Banichi’s argument was a telling one, victory the slow way, starving the Guild of labor and supplies, possibly entailing the fall of the rebel captains.
“Yet if they know we have boarded with Jase and that we’re taking that shuttle down to the mainland, not to return,” Bren said, “they may move against us, and we may end with a damaged shuttle or a shuttle held by force.”
“We have the other shuttles, not yet complete, but approaching it.”
“And no destination for them without the station, and without the ship,” Jase said. “Nadiin-ji, I can’t leave Ramirez to die. I have to go back to him, now. He has to have the medicines. That’s the answer to all of this. He can’t die. I agree we have to get him here. We have to get him help. But right now, he needs help where he is, and every moment I stay here, the condition in the corridors could change.”
“Thirty days’ wait,” Jago said. “Thirty days and an unpredictable situation.”
“What situation? We’ve never received this information,” Bren said in a tone of mock indignation. “We’ve had no visitor. We know nothing. They’re cutting us off from Tabini’s messages and no knowing what else, but we know nothing of that; we’re completely ignorant and suppose Tabini simply has nothing to say. We carry on for thirty days, and wait for our messages to get down with the crew.”
“We might trade one steward for one servant,” Banichi said. “Nojana would be an asset. The shuttle can spare him.”
“Dangerous,” Bren said.
“We have to get them word, at any event,” Banichi said. “If they see nothing of us, the shuttle will have a mechanical hold, some small problem, until they do hear.”
How could he not foresee Banichi would have some such arrangement? He was appalled. “So we must contact them… and we have Kroger to deal with, too. We can’t let them blithely proceed while we change our plans. They’ll be outraged.”
“One has one’s tasks to do,” Banichi said.
Bren cast him an unhappy look.
“First I must find where Jase is lodged,” Banichi said, “and safeguard his return. Then Kroger. But Kandana can go to the shuttle, and exchange very easily with Nojana. If Nojana arrives, we shall know the message reached them.”
“Be careful,” Bren said.
“I mean to be,” Banichi said. “Shall we find the medications, Bren-ji?”
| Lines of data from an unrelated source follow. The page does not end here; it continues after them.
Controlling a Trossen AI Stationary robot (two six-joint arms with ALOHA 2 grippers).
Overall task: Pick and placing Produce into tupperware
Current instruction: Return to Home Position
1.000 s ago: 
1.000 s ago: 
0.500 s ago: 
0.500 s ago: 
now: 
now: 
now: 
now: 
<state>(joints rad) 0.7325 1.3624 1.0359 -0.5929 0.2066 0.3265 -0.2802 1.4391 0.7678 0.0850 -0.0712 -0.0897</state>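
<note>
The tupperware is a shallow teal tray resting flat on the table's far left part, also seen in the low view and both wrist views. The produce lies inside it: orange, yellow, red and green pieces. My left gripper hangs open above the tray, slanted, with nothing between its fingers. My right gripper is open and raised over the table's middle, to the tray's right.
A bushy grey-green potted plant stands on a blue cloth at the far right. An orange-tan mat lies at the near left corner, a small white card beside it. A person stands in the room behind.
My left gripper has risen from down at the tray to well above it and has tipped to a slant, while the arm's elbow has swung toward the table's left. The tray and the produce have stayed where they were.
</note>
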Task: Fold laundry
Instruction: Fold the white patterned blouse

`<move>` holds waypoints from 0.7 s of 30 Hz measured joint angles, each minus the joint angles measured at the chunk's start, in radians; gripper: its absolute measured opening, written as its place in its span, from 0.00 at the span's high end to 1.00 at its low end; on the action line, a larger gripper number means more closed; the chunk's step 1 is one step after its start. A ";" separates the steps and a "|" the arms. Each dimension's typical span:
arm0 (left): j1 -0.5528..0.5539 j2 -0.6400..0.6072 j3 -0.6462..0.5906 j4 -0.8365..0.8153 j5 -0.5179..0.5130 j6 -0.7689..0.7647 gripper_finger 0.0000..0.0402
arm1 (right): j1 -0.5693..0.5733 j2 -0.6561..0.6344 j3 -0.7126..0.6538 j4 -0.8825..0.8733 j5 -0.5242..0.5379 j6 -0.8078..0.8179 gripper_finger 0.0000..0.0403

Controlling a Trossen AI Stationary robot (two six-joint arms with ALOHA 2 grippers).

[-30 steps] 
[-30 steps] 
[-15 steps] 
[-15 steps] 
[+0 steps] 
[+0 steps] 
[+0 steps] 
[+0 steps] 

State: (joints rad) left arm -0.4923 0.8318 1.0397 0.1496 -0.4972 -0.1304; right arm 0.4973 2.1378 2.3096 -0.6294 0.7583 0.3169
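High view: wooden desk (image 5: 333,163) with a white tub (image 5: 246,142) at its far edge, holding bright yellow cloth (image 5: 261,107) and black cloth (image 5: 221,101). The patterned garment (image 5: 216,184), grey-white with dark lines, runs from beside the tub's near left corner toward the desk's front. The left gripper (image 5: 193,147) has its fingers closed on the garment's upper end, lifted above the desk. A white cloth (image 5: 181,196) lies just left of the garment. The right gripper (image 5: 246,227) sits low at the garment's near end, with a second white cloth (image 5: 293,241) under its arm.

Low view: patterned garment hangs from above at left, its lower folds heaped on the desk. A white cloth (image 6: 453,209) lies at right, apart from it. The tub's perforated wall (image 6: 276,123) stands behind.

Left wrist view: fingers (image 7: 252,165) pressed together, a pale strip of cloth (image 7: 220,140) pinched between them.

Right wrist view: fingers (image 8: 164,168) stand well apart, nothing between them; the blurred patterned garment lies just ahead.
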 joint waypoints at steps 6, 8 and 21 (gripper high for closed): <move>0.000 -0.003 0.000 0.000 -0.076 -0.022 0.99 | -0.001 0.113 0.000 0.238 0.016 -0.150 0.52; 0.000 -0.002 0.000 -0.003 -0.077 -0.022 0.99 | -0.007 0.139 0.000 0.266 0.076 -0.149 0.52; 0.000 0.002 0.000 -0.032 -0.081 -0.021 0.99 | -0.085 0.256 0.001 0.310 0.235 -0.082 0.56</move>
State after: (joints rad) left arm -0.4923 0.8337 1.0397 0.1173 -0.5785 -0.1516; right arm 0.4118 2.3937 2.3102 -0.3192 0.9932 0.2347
“Do,” Bren said, and laid a hand on Jase’s shoulder. “If the place you’re hiding has you in this condition, it can’t be helping Ramirez. We have to get him here, into warmth, and care.”
“He won’t,” Jase said, down to the honest truth. “He won’t agree. I tried to persuade him. He’s off his head, maybe, but I don’t think so. While he’s on his own, he’s still in command. He hasn’t appealed to anyone else, any outsider. He’ll order the crew when he’s strong enough.”
“What’s the damage?” Bren asked. “What help has he got? What care?”
“There’s a medic with us,” Jase said. “Or he might have died. We’ve gotten supplies in. We’ve got a blanket for him. We’re just kind of short.”
“He needs warmth,” Bren translated. “Jase, think in Ragi.”
Jase made an obvious, physical effort. “I’m trying,” he said in that language. “I’m just tired. Questions. A lot of questions. No sleep. Hiding. I’m not thinking at my best.”
“One of my sweaters,” Bren said. “I know we brought a couple. Whatever we can fit you up with. Is cold all you’re contending with?”
“Cold, dark, there’s just not much…” Jase looked for a moment as if he’d fall on his face, and Bren brought him up with a hand on his shoulder.